Speakers Made of Old Newspapers and Dryer Lint

Normally, this is what I think of when I think of speakers.

Old Speakers

While these are made of wood and other materials typical of loudspeakers, I don’t notice them except when they stop working. No one bothers to say anything about them aesthetically. They are a sad, but necessary part of my home sound system. Fortunately, there is a whole world of speaker design out there that will surprise you.

My intention for writing this blog post is to show you the amazing speakers that an old friend of my husband’s, Ian Schneller, created. Not only are these speakers beautiful to look at, but they have been written about and praised by audiophiles the world over.

Big Horn Speakers by Ian Schneller

When I met Ian in the early nineties, he was in the legendary Chicago band Shrimp Boat with a few of our other friends. While still a band member, Ian started Specimen Products on Archer Avenue where he made his own guitars and audio equipment. He loved using found materials and incorporated the D.I.Y. (do-it-yourself) aesthetic in ways that made everything he did wonderfully odd. Even the horn speakers seen here are made from old newsprint and dryer lint — very Ian. Andrew Bird, the musician, was one of his clients and later they became collaborators in the project Sonic Arboretum. After so many years of working in relative obscurity, it is great to see Ian’s work and genius recognized at last.

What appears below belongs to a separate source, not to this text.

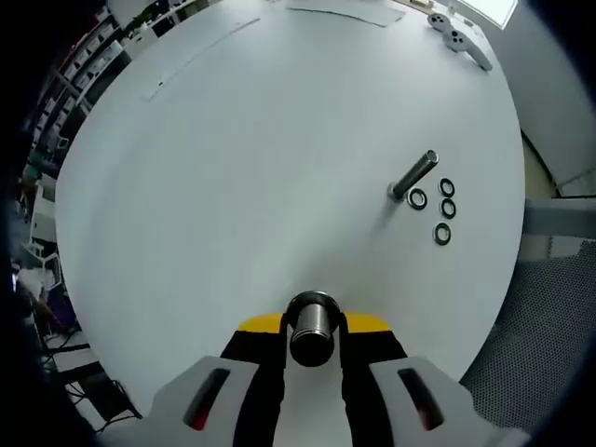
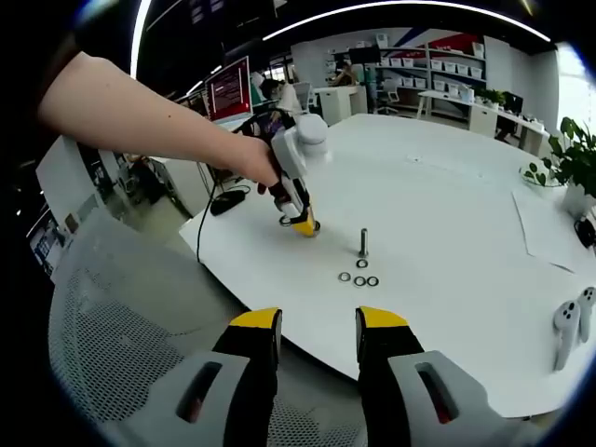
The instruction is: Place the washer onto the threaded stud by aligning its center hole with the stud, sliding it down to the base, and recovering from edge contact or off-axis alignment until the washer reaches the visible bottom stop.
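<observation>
A steel threaded stud point(image 1: 413, 177) stands upright on the white table point(image 1: 233, 186), with several black washers point(image 1: 442, 234) lying flat around its base. My left gripper point(image 1: 314, 328) is shut on a short steel cylinder point(image 1: 313, 321), well short of the stud. In the right gripper view a person's hand holds that left gripper point(image 2: 303, 223) tip-down on the table, to the left of the stud point(image 2: 363, 242) and the washers point(image 2: 359, 280). My right gripper point(image 2: 318, 326) stands open, nothing between its yellow tips, back over the table's near edge.
White handheld controllers point(image 1: 456, 37) point(image 2: 568, 326) lie on the table beyond the stud. A grey mesh chair point(image 2: 102, 354) stands by the near edge point(image 2: 279, 340). Paper sheets point(image 2: 549, 228) and a potted plant point(image 2: 568, 154) are at the right; office desks lie behind.
</observation>
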A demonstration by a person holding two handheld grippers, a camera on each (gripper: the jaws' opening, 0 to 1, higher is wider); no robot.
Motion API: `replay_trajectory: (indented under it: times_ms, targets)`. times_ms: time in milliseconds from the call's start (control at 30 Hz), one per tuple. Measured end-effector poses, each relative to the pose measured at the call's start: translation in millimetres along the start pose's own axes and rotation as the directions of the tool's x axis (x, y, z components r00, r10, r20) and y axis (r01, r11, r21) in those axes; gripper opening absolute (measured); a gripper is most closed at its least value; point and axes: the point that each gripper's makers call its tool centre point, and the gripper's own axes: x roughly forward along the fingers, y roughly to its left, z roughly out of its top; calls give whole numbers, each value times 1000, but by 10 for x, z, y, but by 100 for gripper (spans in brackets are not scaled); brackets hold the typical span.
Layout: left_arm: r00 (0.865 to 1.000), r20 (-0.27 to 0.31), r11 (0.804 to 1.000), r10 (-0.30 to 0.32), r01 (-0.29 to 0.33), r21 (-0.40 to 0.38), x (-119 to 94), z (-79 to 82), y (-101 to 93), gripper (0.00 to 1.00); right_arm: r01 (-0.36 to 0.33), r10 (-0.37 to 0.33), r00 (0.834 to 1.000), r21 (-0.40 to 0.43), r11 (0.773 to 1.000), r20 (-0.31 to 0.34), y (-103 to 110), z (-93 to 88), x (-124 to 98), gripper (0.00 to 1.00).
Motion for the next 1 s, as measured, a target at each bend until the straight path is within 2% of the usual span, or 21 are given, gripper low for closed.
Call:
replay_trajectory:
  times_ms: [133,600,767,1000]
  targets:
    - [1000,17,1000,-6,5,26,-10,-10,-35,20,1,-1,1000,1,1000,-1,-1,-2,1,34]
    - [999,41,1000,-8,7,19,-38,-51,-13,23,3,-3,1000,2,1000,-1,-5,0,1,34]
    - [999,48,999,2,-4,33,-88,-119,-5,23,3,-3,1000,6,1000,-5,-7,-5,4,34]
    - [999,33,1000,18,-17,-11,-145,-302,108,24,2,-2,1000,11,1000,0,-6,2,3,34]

Sonic Arboretum at MCA in Chicago

Sonic Arboretum is a collaboration between composer / violinist Andrew Bird and sculptor / inventor Ian Schneller. It is a sonic installation consisting of a “forest” of plant-shaped audio horn speakers powered by custom-made tube amplifiers. These speakers and amps serve as a compositional garden for Bird who creates new site-specific compositions that play continuously as visitors meander and follow the music’s lead.Sonic Arboretum debuted at the Guggenheim Museum in 2010 and was exhibited at The Museum of Contemporary Art in Chicago in December of 2011.

Andrew Bird and Ian Schneller’s Sonic Arboretum from MCA Chicago on Vimeo.

Audiophilia Anyone?

To get into the mind of an audiophile, I suggest the podcast Unbelievablesounds.com. It not only makes the listener understand why this podcaster geeks out about recorded musical sound, but the reviewer also illustrates his words with a collection of music that spans many decades and genres. You will leave your earphones feeling smarter and ready to download old songs you had forgotten and new songs you can’t wait to hear again.